Is bashing Trump the fraternity's new secret handshake?

Thanks to John McCain's exhaustive premortem arrangements, the recently deceased senator, former POW, Obamacare-supporter, and committed Trump-hater was able to orchestrate for himself quite a unique send-off.  Immediately following the funeral of the Queen of Soul, the exaltation of the King of Bipartisanship began and was broadcast live from the hallowed halls of a National Cathedral whose female pastor and congregation pride themselves on supporting the redefinition of marriage.

Huddled inside the stone walls, the private gathering included politicians whose primary objective was to use a war hero's passing as a vehicle to demonstrate bipartisan unity via exclusion.   

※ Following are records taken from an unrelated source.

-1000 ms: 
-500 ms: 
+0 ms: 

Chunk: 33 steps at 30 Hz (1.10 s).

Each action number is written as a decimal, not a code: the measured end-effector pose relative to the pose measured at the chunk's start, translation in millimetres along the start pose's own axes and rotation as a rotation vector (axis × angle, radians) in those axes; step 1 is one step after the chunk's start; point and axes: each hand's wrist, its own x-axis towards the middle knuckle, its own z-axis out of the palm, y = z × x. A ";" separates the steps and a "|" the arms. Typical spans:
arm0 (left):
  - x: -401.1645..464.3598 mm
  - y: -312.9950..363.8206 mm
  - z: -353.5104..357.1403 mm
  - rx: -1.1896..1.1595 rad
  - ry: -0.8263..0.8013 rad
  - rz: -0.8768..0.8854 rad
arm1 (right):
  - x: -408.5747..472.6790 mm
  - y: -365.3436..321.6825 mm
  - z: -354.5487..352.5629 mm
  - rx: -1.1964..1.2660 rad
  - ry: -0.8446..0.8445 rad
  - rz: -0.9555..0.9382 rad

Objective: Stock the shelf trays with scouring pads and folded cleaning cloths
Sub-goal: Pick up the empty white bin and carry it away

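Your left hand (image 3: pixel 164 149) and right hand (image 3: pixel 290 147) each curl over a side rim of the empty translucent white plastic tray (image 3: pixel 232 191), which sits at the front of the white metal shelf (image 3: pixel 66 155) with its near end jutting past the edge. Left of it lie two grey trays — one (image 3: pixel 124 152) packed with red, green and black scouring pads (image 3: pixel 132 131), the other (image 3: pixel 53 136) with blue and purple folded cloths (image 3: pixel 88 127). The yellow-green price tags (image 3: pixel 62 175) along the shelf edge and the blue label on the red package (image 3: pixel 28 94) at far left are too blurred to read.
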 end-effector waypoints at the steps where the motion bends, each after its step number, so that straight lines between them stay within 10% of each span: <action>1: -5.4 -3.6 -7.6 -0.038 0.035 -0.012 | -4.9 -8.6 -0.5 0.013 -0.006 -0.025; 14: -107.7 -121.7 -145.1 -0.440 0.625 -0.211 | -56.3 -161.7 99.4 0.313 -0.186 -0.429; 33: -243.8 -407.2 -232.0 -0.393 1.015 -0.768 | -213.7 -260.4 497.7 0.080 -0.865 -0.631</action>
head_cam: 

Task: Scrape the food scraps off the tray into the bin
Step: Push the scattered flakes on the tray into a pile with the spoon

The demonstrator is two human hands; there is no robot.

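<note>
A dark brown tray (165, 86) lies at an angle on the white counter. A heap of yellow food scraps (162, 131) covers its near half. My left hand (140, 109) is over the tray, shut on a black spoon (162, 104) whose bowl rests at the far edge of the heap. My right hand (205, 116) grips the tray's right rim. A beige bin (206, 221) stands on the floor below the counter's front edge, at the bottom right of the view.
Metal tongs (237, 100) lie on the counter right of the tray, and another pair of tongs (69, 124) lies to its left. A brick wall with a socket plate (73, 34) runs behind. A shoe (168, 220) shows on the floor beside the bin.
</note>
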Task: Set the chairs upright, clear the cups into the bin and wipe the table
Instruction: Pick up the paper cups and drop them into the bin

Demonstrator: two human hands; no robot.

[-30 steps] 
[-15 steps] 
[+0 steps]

As a result, John McCain's funeral served to identify the official members of an elitist club and presented the leaders of the Trump Resistance the perfect opportunity to inform a hostile world that the lion's share of America's political power elite is united in disrespect for our sitting president.

In addition to guests like bloated Al Gore, a whole cast of highbrow dignitaries was on hand to share the view that bipartisan compromise far outweighs the sort of political discord that results in policy initiatives that ultimately benefit "we the people."  Furthermore, based on the sentiments openly expressed during the service, it was also apparent that it is no longer acceptable to support the unbendable convictions that our forefathers knew were necessary to protect America's freedom.

Naturally, all of McCain's children took up pew space.  However, the Maverick's offspring sired after he abandoned his disabled first wife, and three small children, occupied seats of honor in the front row across the aisle from a Bipartisan Trinity that included the Father, Bill Clinton; G.W., the Son; and a Marxist ghoul with the Christian name, Barry Soetoro.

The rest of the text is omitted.